Problem requirements: What do the lines from the one containing "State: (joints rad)" through the end of the listing below say? Restate them word for word and give nothing else.

Dataset extract:
◇ ◇ ◇ ◇
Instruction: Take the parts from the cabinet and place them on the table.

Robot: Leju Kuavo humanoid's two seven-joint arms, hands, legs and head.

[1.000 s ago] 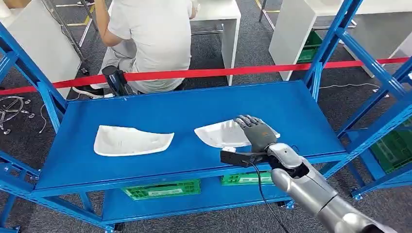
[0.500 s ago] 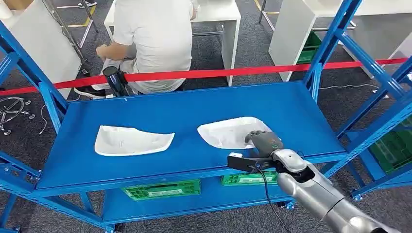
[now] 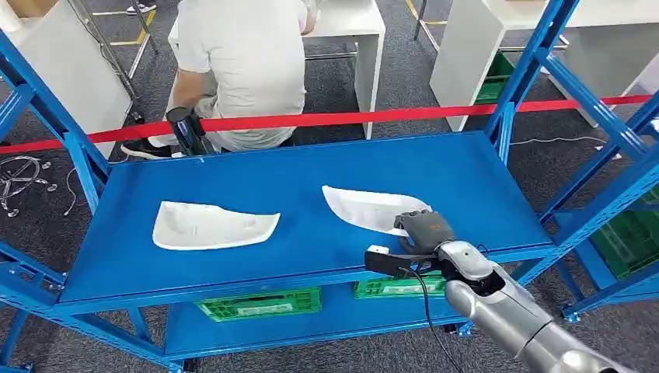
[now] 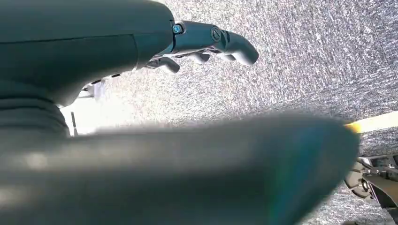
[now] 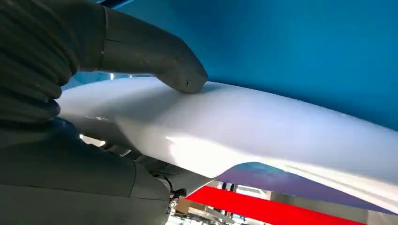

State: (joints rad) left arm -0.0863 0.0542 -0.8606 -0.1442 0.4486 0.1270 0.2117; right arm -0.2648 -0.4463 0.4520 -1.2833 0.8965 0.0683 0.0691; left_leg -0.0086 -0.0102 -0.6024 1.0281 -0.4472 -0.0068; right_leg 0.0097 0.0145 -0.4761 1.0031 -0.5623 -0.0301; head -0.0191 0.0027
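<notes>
Left white part [image 3: 211,226] lies flat on the blue shelf [image 3: 272,175] of the cabinet, untouched, long axis running left-right, narrow tip toward the right.

Left robot hand [image 4: 206,44] hangs over grey carpet, fingers loosely curled and apart, holding nothing.

Right white part [image 3: 369,208] sits tilted near the shelf's front edge, its near-right end raised; long axis left-right, pointed end toward the shelf's middle. Right robot hand [image 3: 420,230] pinches that end, thumb [image 5: 155,58] on the upper face, fingers under it (seen from the wrist).

Progress, as judged: early. No part has reached a table; first part only gripped, second part waiting
</notes>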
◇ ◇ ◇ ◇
Answer below:
State: (joints rad) left arm -0.0863 0.0542 -0.8606 -0.1442 0.4486 0.1270 0.2117; right arm -0.2648 -0.4463 0.4520 -1.2833 0.8965 0.0683 0.0691; left_leg -0.0086 -0.0102 -0.6024 1.0281 -0.4472 -0.0068; right_leg 0.0097 0.0145 -0.4761 1.0031 -0.5623 -0.0301; head -0.0191 0.0027
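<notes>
Left white part [image 3: 211,226] lies flat on the blue shelf [image 3: 272,175] of the cabinet, untouched, long axis running left-right, narrow tip toward the right.

Left robot hand [image 4: 206,44] hangs over grey carpet, fingers loosely curled and apart, holding nothing.

Right white part [image 3: 369,208] sits tilted near the shelf's front edge, its near-right end raised; long axis left-right, pointed end toward the shelf's middle. Right robot hand [image 3: 420,230] pinches that end, thumb [image 5: 155,58] on the upper face, fingers under it (seen from the wrist).

Progress, as judged: early. No part has reached a table; first part only gripped, second part waiting
</notes>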

No more is needed for this answer.